Chowchilla is a city in Madera County, California, United States. The city's population was 19,039 at the 2020 census. Chowchilla is located 16 mi northwest of Madera, at an elevation of 240 ft.

The city is the location of two prisons: Central California Women's Facility and Valley State Prison.

==History==
The word "Chowchilla" is an anglicized spelling of chaushila, the name of an indigenous Yokuts people who, historically, inhabited the areas in and around Madera County.

The first post office at Chowchilla opened in 1912 and the city incorporated eleven years later, in 1923.

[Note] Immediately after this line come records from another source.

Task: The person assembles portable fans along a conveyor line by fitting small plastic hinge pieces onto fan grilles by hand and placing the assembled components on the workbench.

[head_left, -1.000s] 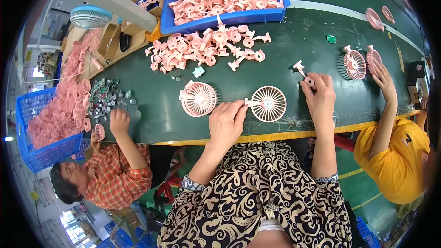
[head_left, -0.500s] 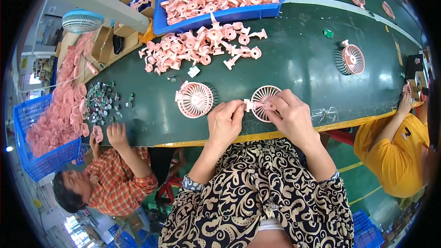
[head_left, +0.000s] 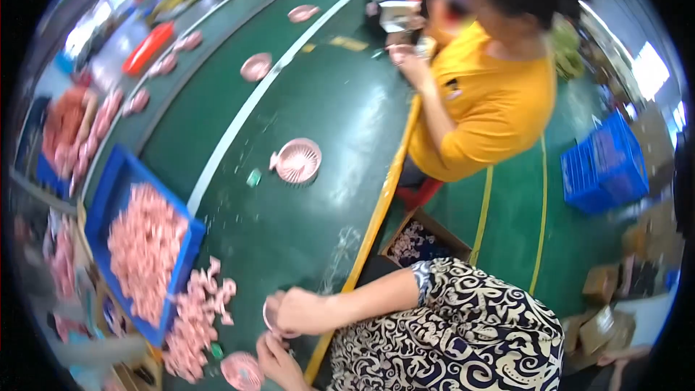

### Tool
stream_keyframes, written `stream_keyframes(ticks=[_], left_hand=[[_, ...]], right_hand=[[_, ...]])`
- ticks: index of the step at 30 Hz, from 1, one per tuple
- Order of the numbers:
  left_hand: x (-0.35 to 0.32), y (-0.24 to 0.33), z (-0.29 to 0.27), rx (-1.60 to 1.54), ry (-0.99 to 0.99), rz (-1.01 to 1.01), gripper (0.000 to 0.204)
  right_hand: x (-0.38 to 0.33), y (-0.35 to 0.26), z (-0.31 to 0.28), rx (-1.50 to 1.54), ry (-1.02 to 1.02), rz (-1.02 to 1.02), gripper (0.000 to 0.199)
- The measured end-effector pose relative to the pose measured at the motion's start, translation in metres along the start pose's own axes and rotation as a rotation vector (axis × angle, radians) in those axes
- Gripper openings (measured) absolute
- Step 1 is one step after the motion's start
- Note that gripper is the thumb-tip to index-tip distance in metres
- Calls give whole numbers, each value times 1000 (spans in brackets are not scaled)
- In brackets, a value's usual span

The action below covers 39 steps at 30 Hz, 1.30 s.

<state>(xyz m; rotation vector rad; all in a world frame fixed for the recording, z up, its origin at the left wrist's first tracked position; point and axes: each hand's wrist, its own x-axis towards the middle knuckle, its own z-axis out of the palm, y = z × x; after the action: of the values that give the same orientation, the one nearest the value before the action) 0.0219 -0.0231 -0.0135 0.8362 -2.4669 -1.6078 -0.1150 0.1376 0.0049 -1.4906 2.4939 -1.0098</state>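
A round pink fan cage is between my hands at the table's edge, largely covered by my fingers. My right hand is closed over it from above. Beside it, my left hand pinches the cage's lower side, where the short neck was. Motion blur hides the exact finger contact. Another pink fan cage lies next to my left hand, with a small green circuit board near it. Loose pink bracket-like parts are heaped just beyond.
A blue tray full of pink parts stands at the left. Further along the green table are a ribbed pink cage and a green board. A person in a yellow shirt works there. An open carton is below the edge.
The view has swung to the right, so the co-worker in yellow and the aisle show more fully. My hands keep together on the fan cage and now appear lower in the picture.
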Motion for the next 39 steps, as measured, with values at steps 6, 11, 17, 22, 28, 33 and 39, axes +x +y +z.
stream_keyframes(ticks=[6,11,17,22,28,33,39], left_hand=[[9,40,20,385,81,132,52],[11,44,27,279,128,120,50],[15,40,25,229,127,114,48],[5,50,16,121,154,166,41],[14,30,-43,764,517,630,52],[30,-5,-66,962,714,902,67],[36,-20,-66,982,730,748,62]], right_hand=[[-7,2,-2,-146,31,36,19],[-8,8,4,-127,46,-9,21],[-18,16,9,96,154,-34,34],[-21,35,-10,58,221,-6,38],[-19,78,-63,-568,387,481,43],[-25,83,-56,-388,633,345,35],[-35,72,-6,-401,434,282,18]])
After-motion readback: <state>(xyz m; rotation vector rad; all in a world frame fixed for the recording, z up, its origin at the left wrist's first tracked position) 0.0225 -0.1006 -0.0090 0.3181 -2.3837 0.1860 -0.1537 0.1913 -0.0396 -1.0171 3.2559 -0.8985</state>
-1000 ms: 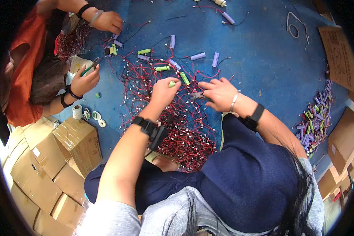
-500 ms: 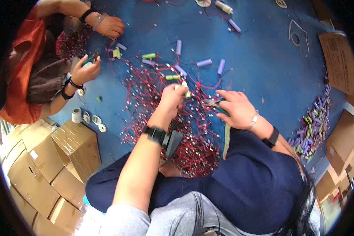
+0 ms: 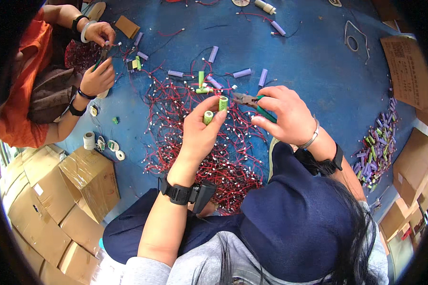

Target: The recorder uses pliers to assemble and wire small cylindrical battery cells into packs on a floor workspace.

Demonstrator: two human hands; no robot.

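Note:
Two green battery cells sit in my left hand (image 3: 199,129): one cell (image 3: 223,103) is pinched upright at the fingertips, the other cell (image 3: 208,117) rests by the palm. My right hand (image 3: 286,115) is closed round the green handles of a pair of pliers (image 3: 246,99), whose jaws point left, close to the pinched cell. Whether the jaws touch it I cannot tell. Below and around my hands spreads a tangled heap of red and black wires (image 3: 176,137) with small white connectors. Loose purple cells (image 3: 242,73) and green cells (image 3: 201,78) lie just beyond.
A co-worker's hands (image 3: 97,78) hold pliers and a small piece at the upper left. Cardboard boxes (image 3: 92,178) stand on the left, more boxes (image 3: 409,71) on the right. A pile of purple and green cells (image 3: 378,147) lies at right; a white spool (image 3: 89,141) stands at left.
My left hand has turned so two green cells show in it. The pliers in my right hand have moved up and left toward it. The co-worker's hands have come together.

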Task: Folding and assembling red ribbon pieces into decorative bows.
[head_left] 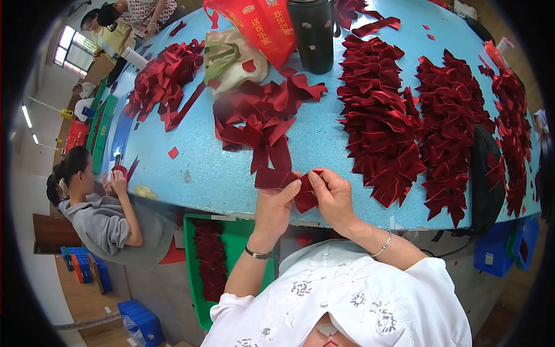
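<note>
Between my hands, at the table's near edge, is a dark red ribbon bow (305, 198). My left hand (276, 203) pinches its left side, with thumb and fingers closed on the ribbon. A wide loop (273, 178) sticks out past those fingers to the left. On the other side, my right hand (333, 196) grips the bow's upper right part between thumb and forefinger. Just beyond lies a loose heap of red ribbon pieces (254, 118), with strips hanging toward my left hand. Right of my hands runs a thick row of finished-looking red bows (378, 110).
More bow rows (451, 133) lie farther right, beside a black bag (487, 179). A black tumbler (312, 37), a red bag (260, 29) and another ribbon heap (165, 78) stand farther back. Below the table, a green crate (191, 272) holds bows. A co-worker (98, 214) sits left, handling red ribbon.
</note>
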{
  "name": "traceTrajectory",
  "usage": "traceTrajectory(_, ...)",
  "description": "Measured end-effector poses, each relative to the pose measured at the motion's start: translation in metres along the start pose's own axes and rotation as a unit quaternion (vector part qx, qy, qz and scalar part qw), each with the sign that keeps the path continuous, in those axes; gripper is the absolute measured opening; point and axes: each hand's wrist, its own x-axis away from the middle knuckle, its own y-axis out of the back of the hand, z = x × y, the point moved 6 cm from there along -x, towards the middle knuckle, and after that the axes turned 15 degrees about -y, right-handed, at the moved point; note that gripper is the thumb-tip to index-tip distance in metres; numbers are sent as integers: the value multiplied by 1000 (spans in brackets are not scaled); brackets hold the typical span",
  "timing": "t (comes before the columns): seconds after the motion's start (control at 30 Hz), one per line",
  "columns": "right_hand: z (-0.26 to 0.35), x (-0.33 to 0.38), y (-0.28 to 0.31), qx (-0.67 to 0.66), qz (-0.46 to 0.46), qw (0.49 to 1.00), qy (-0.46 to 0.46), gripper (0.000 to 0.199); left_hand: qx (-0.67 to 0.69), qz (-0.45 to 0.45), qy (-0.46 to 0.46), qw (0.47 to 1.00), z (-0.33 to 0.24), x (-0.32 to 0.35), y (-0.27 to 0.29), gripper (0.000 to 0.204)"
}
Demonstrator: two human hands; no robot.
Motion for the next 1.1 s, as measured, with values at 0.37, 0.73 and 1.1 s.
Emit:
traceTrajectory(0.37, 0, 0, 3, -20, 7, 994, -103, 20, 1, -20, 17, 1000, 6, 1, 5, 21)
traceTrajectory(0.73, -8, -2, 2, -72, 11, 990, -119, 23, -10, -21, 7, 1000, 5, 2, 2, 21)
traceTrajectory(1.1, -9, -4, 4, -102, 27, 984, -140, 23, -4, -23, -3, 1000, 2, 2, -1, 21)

=== 1976 bus kidnapping ===

Chowchilla made national news on July 15, 1976, when 26 children and their school bus driver were kidnapped and held in a buried moving van at a quarry in Livermore, California. The driver and some of the children were able to escape and notify the quarry guard. All the victims returned unharmed. The quarry owner's son and two friends were convicted and sentenced to life in prison.

==Geography==
Chowchilla is located in California's Central Valley. Via California Route 99, it is 16 mi northwest of Madera, the county seat, and 18 mi southeast of Merced. It is 39 mi northwest of Fresno and 256 mi north of Downtown Los Angeles.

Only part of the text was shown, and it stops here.